• **TASK PROMPT**
Across the whole listing, filter for the string "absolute" and copy every line that has it.

• **DATASET EXTRACT**
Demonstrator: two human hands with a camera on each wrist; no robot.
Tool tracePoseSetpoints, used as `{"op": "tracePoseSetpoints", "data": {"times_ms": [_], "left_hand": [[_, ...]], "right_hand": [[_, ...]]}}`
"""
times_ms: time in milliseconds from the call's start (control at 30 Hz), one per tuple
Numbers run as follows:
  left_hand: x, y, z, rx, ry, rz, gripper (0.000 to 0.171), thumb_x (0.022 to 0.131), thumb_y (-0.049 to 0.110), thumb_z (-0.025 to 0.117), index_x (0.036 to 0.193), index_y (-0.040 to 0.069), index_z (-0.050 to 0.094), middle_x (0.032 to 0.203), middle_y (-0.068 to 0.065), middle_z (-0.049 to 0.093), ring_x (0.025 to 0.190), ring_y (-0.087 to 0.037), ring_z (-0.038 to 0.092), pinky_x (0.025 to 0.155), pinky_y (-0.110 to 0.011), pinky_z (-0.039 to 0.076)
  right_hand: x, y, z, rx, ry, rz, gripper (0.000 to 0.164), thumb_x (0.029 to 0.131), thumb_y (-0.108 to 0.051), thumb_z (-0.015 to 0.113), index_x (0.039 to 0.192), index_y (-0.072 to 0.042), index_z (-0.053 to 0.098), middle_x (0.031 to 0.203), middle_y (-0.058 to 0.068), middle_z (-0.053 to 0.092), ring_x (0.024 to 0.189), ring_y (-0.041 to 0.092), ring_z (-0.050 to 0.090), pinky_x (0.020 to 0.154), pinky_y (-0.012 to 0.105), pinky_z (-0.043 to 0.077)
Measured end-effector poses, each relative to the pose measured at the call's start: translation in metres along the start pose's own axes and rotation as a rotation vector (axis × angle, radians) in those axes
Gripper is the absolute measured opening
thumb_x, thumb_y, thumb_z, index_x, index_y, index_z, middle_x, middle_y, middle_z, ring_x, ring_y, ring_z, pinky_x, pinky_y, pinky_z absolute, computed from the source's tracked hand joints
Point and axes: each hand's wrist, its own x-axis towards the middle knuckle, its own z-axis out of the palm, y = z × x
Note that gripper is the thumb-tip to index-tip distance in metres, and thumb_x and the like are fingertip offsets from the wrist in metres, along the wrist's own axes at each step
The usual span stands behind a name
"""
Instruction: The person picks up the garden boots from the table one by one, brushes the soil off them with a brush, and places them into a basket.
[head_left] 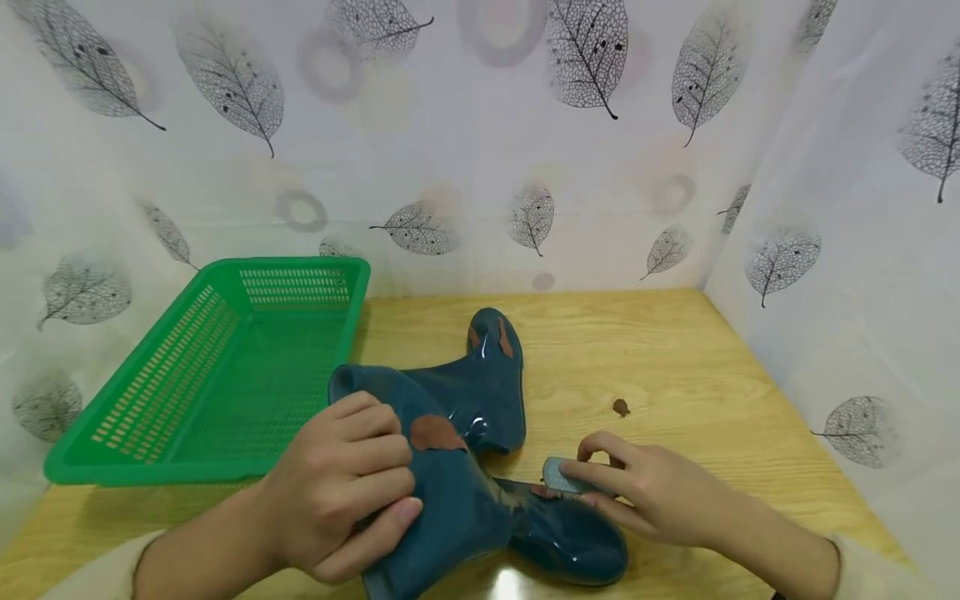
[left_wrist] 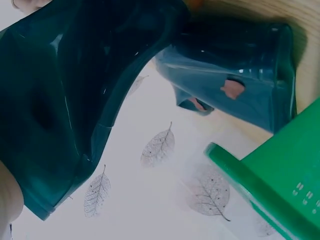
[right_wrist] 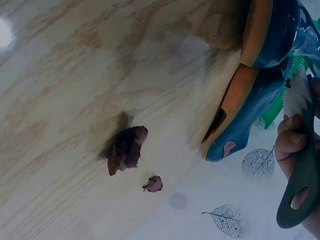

• **WRITTEN ANSWER**
Gripper is the absolute measured opening
thumb_x, thumb_y, thumb_z, index_x, index_y, index_z, middle_x, middle_y, middle_z, ring_x, ring_y, ring_z, pinky_x, pinky_y, pinky_z absolute, computed from the source's tracked hand joints

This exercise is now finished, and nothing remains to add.